Pendant le voyage des envoyés, le gouvernement de Beejapour fit tous ses efforts pour rendre au prince la vie agréable. Son hospitalité était des plus cordiales, sa nombreuse famille, pleine de gaieté et d’entrain ; on donna des fêtes champêtres, des soirées, des bals, et mon maître fut sinon distrait, du moins très intéressé par les mœurs, nouvelles pour lui, de la société anglaise.

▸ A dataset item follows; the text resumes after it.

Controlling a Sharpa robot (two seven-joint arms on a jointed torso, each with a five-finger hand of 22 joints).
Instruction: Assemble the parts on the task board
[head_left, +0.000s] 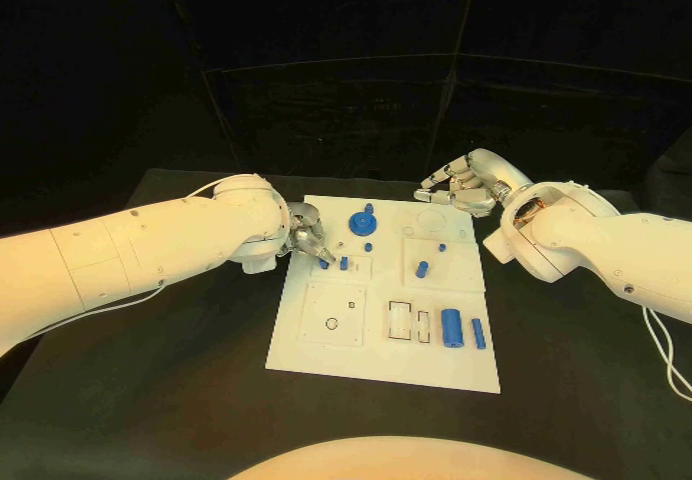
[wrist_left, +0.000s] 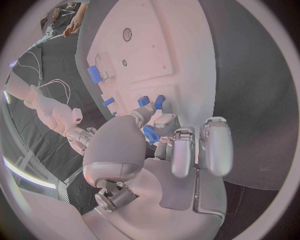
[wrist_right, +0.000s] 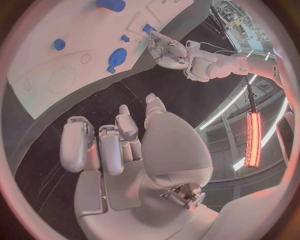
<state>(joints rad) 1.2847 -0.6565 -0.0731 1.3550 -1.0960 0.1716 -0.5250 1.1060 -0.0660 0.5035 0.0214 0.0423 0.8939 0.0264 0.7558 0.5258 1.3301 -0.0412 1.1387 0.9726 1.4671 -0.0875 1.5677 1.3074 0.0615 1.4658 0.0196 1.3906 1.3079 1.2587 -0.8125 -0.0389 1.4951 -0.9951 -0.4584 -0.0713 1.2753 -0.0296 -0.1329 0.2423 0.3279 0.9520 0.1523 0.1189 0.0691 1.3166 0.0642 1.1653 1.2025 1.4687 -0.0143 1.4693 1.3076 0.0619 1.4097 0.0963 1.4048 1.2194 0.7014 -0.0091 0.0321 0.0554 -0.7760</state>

Enfin, les messagers revinrent avec une lettre de Saphir-du-Ciel, et accompagnés de l’oncle du prince et de plusieurs amis, qui pleurèrent de joie en revoyant mon maître, sur lequel ils avaient pleuré de chagrin.

Alemguir, me traitant toujours en ami, vint me lire la lettre de la princesse et m’annoncer que nous partions le lendemain.

— S’il était possible de te faire voyager en chemin de fer, ajouta-t-il, nous arriverions le soir même ; mais cela serait difficile et te déplairait peut-être.

Pourvu que ce ne fût pas sur mer, j’étais disposé à voyager de n’importe quelle façon. Je fis comprendre à mon maître que j’irais volontiers en chemin de fer, et cela fut décidé.

On m’installa dans un grand wagon découvert que l’on abrita sous une tente et que l’on tapissa d’une épaisse litière. Puis, à l’aide d’un plancher en pente douce, on m’y fit monter.

Il paraît que l’on n’avait jamais vu un éléphant prendre le chemin de fer, car il y eut beaucoup de badauds sur le quai de la gare, venus pour assister à mon embarquement.

Le prince me recommanda de me coucher, afin d’être moins secoué, et, après avoir fait ses adieux au gouverneur, qui l’avait accompagné avec plusieurs officiers anglais, il monta dans son compartiment et l’on ferma les portières.

Des coups de sifflet vibrèrent, et le train se mit en marche. N’ayant pas l’habitude d’aller en voiture, le mouvement me causa un peu de vertige ; mais cela n’était rien à côté des abominables souvenirs de la traversée de Siam à Ceylan, et l’idée d’arriver avant la nuit me remplissait de joie. Aussi je pris mon mal en patience quand, augmentant de vitesse, le train nous emporta à toute vapeur vers Golconde.